Retype the listing that follows, leaving nothing out.

■ ■ ■ ■

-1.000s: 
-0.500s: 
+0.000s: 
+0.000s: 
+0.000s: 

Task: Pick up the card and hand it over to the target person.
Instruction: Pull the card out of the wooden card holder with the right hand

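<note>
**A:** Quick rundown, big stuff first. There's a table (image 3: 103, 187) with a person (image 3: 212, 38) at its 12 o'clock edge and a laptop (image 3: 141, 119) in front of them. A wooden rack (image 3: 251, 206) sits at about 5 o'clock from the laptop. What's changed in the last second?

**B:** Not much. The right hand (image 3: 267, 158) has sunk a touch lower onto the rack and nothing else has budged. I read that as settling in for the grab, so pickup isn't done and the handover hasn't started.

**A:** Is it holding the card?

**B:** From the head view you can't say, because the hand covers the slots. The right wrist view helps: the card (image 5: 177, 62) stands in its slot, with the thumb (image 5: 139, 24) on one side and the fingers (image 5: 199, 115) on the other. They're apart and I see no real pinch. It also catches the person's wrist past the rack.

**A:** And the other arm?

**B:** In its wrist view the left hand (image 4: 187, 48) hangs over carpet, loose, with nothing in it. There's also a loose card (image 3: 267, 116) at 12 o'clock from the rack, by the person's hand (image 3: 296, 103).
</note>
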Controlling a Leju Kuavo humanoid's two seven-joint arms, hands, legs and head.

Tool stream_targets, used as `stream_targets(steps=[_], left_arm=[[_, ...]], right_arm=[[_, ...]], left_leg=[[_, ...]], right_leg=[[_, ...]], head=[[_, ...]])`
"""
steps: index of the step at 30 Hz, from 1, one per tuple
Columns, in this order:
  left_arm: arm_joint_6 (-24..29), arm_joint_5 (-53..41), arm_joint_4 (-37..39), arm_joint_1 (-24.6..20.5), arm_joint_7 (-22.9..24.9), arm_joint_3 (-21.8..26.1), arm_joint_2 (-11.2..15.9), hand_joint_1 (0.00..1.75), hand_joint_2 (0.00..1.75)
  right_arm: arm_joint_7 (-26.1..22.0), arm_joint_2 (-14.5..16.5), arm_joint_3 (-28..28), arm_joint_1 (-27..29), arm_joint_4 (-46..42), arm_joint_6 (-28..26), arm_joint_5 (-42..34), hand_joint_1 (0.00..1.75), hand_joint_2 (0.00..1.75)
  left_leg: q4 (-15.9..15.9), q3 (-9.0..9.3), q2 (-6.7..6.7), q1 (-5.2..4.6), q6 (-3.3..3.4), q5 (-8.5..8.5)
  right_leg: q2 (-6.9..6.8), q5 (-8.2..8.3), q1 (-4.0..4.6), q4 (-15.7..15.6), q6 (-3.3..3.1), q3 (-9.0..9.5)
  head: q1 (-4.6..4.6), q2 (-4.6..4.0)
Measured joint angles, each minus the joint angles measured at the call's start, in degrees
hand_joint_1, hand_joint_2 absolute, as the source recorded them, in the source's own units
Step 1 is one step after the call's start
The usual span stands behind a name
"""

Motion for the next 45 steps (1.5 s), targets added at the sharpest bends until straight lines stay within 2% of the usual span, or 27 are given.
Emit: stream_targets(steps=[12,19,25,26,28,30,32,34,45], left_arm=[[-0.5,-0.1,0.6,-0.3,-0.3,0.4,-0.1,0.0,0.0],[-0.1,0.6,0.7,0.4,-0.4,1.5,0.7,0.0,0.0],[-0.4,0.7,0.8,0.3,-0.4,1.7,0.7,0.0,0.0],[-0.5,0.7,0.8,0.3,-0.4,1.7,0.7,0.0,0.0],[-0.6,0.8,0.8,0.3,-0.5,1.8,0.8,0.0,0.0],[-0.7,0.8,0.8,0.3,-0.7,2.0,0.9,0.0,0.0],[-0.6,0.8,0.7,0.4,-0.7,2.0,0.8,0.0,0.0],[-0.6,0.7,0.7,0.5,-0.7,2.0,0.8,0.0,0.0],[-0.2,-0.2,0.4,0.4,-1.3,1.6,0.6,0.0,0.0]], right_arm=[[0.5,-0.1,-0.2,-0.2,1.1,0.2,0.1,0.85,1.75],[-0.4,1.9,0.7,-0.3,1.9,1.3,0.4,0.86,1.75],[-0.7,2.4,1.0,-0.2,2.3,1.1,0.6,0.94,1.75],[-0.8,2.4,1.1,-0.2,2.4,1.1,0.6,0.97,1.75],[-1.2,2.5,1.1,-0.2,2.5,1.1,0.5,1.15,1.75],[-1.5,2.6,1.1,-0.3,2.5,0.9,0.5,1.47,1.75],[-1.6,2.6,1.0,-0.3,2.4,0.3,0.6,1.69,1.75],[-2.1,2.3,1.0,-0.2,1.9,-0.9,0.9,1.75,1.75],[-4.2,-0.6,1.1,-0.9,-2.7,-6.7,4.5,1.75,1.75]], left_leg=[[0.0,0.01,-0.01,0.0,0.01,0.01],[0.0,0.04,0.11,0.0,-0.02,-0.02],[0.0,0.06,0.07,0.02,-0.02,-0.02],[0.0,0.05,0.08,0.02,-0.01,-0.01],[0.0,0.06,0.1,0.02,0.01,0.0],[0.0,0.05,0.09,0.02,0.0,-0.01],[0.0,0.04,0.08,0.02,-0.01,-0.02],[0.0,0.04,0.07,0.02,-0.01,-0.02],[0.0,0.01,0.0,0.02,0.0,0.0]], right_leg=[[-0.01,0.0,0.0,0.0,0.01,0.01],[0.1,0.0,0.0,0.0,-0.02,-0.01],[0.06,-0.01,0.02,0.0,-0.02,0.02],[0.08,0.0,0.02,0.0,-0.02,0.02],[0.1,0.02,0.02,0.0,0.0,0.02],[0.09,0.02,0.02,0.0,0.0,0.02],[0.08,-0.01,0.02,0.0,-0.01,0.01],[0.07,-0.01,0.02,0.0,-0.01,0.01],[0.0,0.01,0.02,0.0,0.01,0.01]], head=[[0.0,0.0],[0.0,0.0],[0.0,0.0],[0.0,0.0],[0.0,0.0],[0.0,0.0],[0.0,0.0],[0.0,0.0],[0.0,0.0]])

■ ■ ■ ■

* _PROBLEM SOLUTION_
-1.000s: 
-0.500s: 
+0.000s: 
+0.000s: 
+0.000s: 

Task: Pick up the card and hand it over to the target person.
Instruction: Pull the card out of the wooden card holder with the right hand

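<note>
**A:** Quick rundown, big stuff first. There's a table (image 3: 103, 187) with a person (image 3: 212, 38) at its 12 o'clock edge and a laptop (image 3: 141, 119) in front of them. A wooden rack (image 3: 251, 206) sits at about 5 o'clock from the laptop. What's changed in the last second?

**B:** Not much. The right hand (image 3: 267, 158) has sunk a touch lower onto the rack and nothing else has budged. I read that as settling in for the grab, so pickup isn't done and the handover hasn't started.

**A:** Is it holding the card?

**B:** From the head view you can't say, because the hand covers the slots. The right wrist view helps: the card (image 5: 177, 62) stands in its slot, with the thumb (image 5: 139, 24) on one side and the fingers (image 5: 199, 115) on the other. They're apart and I see no real pinch. It also catches the person's wrist past the rack.

**A:** And the other arm?

**B:** In its wrist view the left hand (image 4: 187, 48) hangs over carpet, loose, with nothing in it. There's also a loose card (image 3: 267, 116) at 12 o'clock from the rack, by the person's hand (image 3: 296, 103).
</note>
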Controlling a Leju Kuavo humanoid's two seven-joint arms, hands, legs and head.

Tool stream_targets, used as `stream_targets(steps=[_], left_arm=[[_, ...]], right_arm=[[_, ...]], left_leg=[[_, ...]], right_leg=[[_, ...]], head=[[_, ...]])`
"""
steps: index of the step at 30 Hz, from 1, one per tuple
Columns, in this order:
  left_arm: arm_joint_6 (-24..29), arm_joint_5 (-53..41), arm_joint_4 (-37..39), arm_joint_1 (-24.6..20.5), arm_joint_7 (-22.9..24.9), arm_joint_3 (-21.8..26.1), arm_joint_2 (-11.2..15.9), hand_joint_1 (0.00..1.75), hand_joint_2 (0.00..1.75)
  right_arm: arm_joint_7 (-26.1..22.0), arm_joint_2 (-14.5..16.5), arm_joint_3 (-28..28), arm_joint_1 (-27..29), arm_joint_4 (-46..42), arm_joint_6 (-28..26), arm_joint_5 (-42..34), hand_joint_1 (0.00..1.75), hand_joint_2 (0.00..1.75)
  left_leg: q4 (-15.9..15.9), q3 (-9.0..9.3), q2 (-6.7..6.7), q1 (-5.2..4.6), q6 (-3.3..3.4), q5 (-8.5..8.5)
  right_leg: q2 (-6.9..6.8), q5 (-8.2..8.3), q1 (-4.0..4.6), q4 (-15.7..15.6), q6 (-3.3..3.1), q3 (-9.0..9.5)
  head: q1 (-4.6..4.6), q2 (-4.6..4.0)
Measured joint angles, each minus the joint angles measured at the call's start, in degrees
hand_joint_1, hand_joint_2 absolute, as the source recorded them, in the source's own units
Step 1 is one step after the call's start
The usual span stands behind a name
"""

Motion for the next 45 steps (1.5 s), targets added at the sharpest bends until straight lines stay within 2% of the usual span, or 27 are given.
Emit: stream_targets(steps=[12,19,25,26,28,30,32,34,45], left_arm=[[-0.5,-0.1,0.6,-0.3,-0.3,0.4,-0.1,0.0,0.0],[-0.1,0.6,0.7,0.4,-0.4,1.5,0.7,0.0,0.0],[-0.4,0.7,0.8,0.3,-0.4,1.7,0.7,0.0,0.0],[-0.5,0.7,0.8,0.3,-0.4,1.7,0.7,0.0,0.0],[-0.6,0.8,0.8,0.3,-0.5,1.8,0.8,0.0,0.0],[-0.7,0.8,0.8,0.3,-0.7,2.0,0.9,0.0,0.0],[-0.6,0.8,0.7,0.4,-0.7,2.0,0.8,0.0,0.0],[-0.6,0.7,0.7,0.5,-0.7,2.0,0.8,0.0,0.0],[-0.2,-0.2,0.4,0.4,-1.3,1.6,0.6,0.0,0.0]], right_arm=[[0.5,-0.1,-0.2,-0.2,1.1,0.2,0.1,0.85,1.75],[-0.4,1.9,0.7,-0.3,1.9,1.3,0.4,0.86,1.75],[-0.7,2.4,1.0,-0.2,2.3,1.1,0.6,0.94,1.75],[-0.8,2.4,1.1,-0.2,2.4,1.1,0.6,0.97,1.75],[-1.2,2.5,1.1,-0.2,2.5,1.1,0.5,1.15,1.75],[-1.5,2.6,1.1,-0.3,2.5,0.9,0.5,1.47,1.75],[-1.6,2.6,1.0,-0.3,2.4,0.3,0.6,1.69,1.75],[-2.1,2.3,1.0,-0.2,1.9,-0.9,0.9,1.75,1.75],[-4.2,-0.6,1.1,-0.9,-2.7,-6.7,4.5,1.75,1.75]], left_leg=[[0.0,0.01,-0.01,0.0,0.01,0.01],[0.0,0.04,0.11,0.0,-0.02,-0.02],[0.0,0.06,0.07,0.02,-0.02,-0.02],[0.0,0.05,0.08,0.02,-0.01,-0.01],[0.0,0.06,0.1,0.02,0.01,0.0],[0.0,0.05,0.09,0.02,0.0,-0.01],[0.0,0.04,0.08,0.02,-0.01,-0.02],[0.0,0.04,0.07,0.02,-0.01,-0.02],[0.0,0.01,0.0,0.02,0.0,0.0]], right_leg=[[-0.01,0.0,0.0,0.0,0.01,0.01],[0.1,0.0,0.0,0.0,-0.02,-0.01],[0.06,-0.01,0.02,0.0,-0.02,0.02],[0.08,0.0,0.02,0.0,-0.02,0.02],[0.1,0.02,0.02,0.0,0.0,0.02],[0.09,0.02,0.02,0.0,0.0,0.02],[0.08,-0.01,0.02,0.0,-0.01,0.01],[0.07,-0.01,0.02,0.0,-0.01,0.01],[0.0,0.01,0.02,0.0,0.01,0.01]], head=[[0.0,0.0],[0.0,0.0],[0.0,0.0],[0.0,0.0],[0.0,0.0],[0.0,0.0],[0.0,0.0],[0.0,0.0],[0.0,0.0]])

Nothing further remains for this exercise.